Пробормотав что-то невнятное, он поспешно поставил поднос на стол и стремительно удалился.
– … кажется, наш завтрак грозит превратиться не то в поздний обед, не то в ранний ужин, – какое-то время спустя пробормотала Танаис, задумчиво глядя в потолок. – Как ты думаешь, не пора ли нам отправиться в гости?
– Отложим на завтра…
– Ты уже не мечтаешь поскорее вернуться в Феодосию?
– Ты думаешь, я позабыла о долге?
– Да нет, ничего такого я не думаю… Но мне кажется, нам пора выяснить, какое место занимает в нашей жизни любовь.
– И какое же? – прищурилась Алетейя.
– Первое, но не единственное.
Они съели остывшую яичницу, несколько ломтиков сыра, обильно залили все это вином, вышли из трактира и, свернув на боковую улочку, стали не спеша подниматься вверх по склону.

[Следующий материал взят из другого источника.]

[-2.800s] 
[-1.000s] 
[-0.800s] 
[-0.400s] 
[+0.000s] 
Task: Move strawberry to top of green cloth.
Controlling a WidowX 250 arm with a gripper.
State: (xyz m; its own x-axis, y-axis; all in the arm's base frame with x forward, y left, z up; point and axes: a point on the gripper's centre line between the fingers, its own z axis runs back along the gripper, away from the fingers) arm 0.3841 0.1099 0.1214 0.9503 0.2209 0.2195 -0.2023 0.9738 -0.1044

– Лучше тебе вернуться в гостиницу и там подождать моего возвращения. Я не хочу подвергать опасности твою жизнь.
– Зачем мне жизнь, не говоря уже о богатстве и власти, если не будет тебя?
– Чем я заслужила такую любовь и чем смогу за нее заплатить?..
– Платят только за то, что продается. Постарайся это запомнить.
– Прости, я не хотела тебя обидеть. Но ты привыкла к роскоши, а у меня – ни гроша за душой…
– Была бы душа…
Они одолели подъем и едва поравнялись с маленьким грязным строением, как из дверей выскочила давешняя шайка шалунов и, окружив девушек плотным кольцом, завела свой страшноватенький хоровод.
– Кажется, они хотят, чтобы мы вошли… – с некоторым сомнением в голосе промолвила Алетейя.
– Ну что ж, воспользуемся любезным приглашением. Дай мне руку.
Они переступили порог убогой лачуги и оказались в огромном овальном помещении.
Маленькие уродцы куда-то пропали, а когда Танаис оглянулась, осматриваясь, то обнаружила, что и дверь, через которую они вошли, исчезла тоже.
В зале постепенно светлело, словно где-то зажигались невидимые светильники, а когда свечение сделалось почти нестерпимым, из него возникла высокая, сказочно прекрасная женщина в длинных белых одеждах, свободными складками ниспадавших до самого пола, и приветствовала их грациозным поклоном.
Женщина величаво склонила голову в знак приветствия и звучным, но приятным голосом произнесла:
– С этой минуты вы мои гости, и каждое ваше желание будет исполнено как мое собственное.
– Кто вы? – настороженно спросила Танаис.
– В свой черед вы узнаете обо всем.
– Тогда, быть может, вы объясните, почему приглашаете в гости совершенно незнакомых людей?
– Я приглашаю в гости всех, но принимают мое приглашение считанные единицы. Вдвоем сюда не приходили еще ни разу.
– Собственно говоря, мы шли немного не сюда.
– Сюда никто не попадает случайно, хотя все, кто сюда попадает, шли, как правило, не сюда.
– Вы говорите загадками.
– Вовсе нет. Вы находитесь там, где исполняются любые желания. А это значит, что у вас имеются желания, которые нуждаются в исполнении.
– Не думаю, что в этом смысле мы являемся каким-то исключением. У каждого человека есть желания. По крайней мере, пока он жив.
– Все верно. Желания есть у каждого. Но не у каждого хватает смелости придти сюда. Зато тому, кто приходит, я даю все, чего он хочет, и даже сверх того.
– Почему же сюда не стекаются толпы паломников? – недоверчиво усмехнулась Танаис.
– Многих отпугивает цена, которую приходится платить за исполнение желаний.